Testing & Verification Scripts

Security Testing:
  • scripts/test-rate-limit.js
    - Rate limiting verification
  • scripts/security-check.sh
    - Dependency audit
  • scripts/security-test.sh
    - Comprehensive security test suite (if created)
Example Implementations:
  • app/api/example-protected/route.ts
    - Complete security stack example
  • app/api/test-rate-limit/route.ts
    - Rate limiting test endpoint
  • app/api/csrf/route.ts
    - CSRF token generation

External Security Resources

OWASP (Security Standards):
Framework & Service Docs:
Testing Tools:

Maintenance Schedule

Daily

  • Check error logs in Vercel dashboard
  • Monitor Clerk dashboard for failed auth attempts
  • Review any security alerts

Weekly

  • Run 
    npm audit --production
  • Check GitHub Dependabot alerts
  • Review error logs for patterns
  • Check rate limit violation trends

Monthly

  • Full security audit: 
    bash scripts/security-check.sh
  • Update dependencies: 
    npm update
    + test
  • Review and rotate any compromised secrets
  • Re-run security testing suite
  • Check security headers: https://securityheaders.com/

Quarterly

  • Rotate CSRF_SECRET and SESSION_SECRET
  • Major framework updates (Next.js, React)
  • Full penetration test (manual XSS, CSRF, auth bypass attempts)
  • Review and update security policies
  • Security awareness training (review skills)

Quick Reference Commands

bash
# Generate secrets
node -p "require('crypto').randomBytes(32).toString('base64url')"

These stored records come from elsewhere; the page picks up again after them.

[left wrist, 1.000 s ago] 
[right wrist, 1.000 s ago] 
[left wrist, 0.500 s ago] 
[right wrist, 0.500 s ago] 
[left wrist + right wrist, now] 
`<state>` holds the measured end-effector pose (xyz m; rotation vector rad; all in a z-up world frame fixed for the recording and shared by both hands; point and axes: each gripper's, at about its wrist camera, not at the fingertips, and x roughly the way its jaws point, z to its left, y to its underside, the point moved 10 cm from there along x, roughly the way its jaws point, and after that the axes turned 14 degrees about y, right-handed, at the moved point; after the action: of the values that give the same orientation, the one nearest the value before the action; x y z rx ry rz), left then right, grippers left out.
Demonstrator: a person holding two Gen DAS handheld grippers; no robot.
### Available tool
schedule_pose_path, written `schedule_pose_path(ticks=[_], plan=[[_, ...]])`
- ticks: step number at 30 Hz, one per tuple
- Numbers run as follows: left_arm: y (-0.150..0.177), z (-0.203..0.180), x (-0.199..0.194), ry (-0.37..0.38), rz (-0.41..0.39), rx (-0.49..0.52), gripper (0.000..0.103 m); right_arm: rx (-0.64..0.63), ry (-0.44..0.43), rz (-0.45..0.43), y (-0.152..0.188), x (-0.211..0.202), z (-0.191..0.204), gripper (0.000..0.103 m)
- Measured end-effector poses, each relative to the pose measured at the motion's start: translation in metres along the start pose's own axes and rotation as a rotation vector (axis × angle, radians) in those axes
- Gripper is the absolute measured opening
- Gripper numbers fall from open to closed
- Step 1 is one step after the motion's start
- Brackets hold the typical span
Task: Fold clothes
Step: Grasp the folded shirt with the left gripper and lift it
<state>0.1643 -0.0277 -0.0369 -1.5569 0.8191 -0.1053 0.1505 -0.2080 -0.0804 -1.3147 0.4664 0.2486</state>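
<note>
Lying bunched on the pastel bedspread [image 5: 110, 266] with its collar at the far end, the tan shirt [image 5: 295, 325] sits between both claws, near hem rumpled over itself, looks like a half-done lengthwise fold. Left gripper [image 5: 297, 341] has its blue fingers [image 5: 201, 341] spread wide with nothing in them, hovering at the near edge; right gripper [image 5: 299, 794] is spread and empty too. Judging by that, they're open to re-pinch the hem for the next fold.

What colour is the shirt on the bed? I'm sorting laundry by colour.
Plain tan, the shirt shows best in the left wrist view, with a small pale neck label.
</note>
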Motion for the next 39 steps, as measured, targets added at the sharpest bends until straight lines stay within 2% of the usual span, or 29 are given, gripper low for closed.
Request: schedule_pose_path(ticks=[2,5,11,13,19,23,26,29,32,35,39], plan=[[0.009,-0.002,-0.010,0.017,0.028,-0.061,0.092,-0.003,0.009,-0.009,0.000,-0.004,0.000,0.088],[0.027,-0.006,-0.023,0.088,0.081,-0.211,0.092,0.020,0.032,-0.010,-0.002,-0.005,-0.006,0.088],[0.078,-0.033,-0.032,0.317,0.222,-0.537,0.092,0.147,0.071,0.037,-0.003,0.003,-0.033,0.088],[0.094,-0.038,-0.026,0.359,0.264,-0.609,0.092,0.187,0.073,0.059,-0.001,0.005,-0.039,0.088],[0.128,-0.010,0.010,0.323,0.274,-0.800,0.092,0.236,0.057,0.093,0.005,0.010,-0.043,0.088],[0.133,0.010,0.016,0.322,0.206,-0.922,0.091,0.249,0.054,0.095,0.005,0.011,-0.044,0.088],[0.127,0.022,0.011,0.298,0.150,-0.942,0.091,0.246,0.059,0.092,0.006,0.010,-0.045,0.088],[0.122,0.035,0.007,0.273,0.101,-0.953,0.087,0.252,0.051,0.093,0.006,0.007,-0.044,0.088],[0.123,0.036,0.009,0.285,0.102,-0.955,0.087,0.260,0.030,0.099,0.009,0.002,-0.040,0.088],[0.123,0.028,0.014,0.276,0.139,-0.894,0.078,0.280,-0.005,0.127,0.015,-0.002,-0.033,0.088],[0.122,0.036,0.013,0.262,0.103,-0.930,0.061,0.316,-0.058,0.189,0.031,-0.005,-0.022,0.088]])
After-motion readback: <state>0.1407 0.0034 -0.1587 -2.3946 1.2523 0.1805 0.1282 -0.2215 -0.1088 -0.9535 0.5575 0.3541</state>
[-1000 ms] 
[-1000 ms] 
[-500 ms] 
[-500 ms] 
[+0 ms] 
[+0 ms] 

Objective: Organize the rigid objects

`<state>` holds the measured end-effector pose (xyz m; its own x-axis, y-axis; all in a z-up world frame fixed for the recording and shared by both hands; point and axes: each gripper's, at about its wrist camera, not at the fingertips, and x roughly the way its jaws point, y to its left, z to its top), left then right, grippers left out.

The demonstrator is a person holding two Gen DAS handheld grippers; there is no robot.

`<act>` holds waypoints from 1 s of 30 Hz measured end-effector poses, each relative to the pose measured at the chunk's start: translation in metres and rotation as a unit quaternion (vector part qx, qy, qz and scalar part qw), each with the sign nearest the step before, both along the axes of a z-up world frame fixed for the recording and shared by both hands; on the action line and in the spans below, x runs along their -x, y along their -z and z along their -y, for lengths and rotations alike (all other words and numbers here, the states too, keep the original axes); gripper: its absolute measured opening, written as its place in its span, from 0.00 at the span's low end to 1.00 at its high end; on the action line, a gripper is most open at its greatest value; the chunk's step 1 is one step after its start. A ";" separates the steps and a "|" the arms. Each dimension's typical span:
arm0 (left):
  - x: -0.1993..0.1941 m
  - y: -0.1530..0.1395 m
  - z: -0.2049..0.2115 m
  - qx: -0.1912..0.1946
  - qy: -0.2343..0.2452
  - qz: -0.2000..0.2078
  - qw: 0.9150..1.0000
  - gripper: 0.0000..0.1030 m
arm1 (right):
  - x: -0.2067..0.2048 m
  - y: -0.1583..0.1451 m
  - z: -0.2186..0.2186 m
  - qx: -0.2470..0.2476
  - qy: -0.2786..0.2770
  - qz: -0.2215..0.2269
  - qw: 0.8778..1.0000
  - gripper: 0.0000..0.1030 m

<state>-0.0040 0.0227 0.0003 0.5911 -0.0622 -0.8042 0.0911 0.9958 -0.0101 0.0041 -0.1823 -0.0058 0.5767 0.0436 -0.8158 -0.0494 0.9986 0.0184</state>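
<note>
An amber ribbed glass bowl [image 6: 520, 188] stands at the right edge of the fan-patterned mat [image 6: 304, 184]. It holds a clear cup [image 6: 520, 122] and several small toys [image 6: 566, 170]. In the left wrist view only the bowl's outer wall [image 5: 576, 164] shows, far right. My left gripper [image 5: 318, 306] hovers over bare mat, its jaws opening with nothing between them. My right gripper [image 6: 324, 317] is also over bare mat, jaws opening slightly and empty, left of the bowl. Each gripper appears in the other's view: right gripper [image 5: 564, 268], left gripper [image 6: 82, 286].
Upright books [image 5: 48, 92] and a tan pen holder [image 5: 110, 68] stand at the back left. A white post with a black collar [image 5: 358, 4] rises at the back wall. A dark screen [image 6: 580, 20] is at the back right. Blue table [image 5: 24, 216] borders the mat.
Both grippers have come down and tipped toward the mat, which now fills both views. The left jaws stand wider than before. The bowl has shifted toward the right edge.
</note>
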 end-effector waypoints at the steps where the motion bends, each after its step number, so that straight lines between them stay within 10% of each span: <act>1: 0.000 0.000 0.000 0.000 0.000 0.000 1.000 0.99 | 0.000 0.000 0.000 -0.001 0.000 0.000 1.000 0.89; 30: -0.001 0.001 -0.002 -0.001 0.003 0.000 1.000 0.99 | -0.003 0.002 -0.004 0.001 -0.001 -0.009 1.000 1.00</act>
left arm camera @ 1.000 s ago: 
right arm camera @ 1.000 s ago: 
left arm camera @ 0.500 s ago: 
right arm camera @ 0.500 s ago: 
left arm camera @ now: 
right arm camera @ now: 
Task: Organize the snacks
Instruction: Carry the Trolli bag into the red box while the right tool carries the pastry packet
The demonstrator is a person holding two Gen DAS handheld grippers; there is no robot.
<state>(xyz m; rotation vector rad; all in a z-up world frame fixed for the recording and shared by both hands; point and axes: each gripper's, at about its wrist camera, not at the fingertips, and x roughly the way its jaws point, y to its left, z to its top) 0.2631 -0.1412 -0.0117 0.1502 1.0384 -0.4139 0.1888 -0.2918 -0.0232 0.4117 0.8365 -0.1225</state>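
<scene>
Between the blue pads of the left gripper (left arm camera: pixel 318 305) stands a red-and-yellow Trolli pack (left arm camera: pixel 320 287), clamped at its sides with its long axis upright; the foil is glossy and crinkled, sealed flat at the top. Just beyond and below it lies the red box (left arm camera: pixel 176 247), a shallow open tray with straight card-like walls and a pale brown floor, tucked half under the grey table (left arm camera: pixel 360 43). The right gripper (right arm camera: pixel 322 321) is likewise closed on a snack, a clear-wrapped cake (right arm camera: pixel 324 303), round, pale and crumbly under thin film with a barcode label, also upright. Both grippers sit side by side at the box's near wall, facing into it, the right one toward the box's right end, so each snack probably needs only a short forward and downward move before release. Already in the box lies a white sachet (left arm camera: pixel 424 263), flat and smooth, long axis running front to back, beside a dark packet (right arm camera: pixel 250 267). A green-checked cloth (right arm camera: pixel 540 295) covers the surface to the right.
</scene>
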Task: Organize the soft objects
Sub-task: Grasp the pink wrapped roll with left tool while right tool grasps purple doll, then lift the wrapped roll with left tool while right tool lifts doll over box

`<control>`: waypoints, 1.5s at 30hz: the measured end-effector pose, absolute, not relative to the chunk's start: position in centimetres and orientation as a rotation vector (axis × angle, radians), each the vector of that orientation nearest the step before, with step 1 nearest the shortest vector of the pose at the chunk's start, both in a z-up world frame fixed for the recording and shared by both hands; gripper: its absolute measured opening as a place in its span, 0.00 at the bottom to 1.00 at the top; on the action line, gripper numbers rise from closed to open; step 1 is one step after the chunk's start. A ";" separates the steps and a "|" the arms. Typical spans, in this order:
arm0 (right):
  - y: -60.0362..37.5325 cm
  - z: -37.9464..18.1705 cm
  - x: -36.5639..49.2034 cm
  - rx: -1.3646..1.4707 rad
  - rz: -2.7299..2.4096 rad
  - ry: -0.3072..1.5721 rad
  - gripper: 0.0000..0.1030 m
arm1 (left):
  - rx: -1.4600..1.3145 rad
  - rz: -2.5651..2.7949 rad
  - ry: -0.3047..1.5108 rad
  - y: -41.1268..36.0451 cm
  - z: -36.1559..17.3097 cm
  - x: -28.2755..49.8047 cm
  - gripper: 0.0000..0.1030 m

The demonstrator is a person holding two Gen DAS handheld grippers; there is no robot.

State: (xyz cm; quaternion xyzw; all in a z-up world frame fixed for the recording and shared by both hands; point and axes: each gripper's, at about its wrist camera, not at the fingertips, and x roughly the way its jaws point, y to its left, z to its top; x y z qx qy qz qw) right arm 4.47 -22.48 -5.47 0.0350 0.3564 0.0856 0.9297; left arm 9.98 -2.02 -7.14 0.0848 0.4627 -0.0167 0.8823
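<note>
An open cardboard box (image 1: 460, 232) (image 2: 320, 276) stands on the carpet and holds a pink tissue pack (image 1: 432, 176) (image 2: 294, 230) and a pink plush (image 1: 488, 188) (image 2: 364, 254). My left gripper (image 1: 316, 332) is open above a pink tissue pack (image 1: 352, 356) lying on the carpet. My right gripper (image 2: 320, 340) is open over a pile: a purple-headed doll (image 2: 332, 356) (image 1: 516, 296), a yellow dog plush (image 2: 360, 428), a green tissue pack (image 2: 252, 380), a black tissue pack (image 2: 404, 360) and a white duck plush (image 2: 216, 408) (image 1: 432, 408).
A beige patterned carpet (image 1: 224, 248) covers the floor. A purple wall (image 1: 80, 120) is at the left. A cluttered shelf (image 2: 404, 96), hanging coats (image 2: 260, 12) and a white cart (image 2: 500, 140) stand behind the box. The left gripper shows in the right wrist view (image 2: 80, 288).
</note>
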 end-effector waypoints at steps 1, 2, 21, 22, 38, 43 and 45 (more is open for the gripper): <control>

# Check for vulnerabilities
npm audit --production

# Check for outdated packages
npm outdated

# Run security test suite
node scripts/test-rate-limit.js
bash scripts/security-check.sh

# Check for hardcoded secrets
grep -r "sk_live" . --exclude-dir=node_modules
grep -r "AKIA" . --exclude-dir=node_modules

# Test security headers
curl -I https://yourapp.com

# Verify .env.local not committed
git status | grep .env.local

# Production build test
npm run build
NODE_ENV=production npm start

Summary: Security Operations Principles

🔒 Before Deployment:
  • Checklist must be 100% complete
  • 0 npm audit vulnerabilities
  • All tests passing
  • All environment variables configured
🔒 After Deployment:
  • Monitor logs daily
  • Respond to alerts immediately
  • Review metrics weekly
  • Update dependencies monthly
🔒 Continuous:
  • Security is never "done"
  • Stay updated on new vulnerabilities
  • Keep dependencies current
  • Test security features regularly
For implementation details, refer to individual security skills. For vulnerability awareness, refer to security-awareness skills.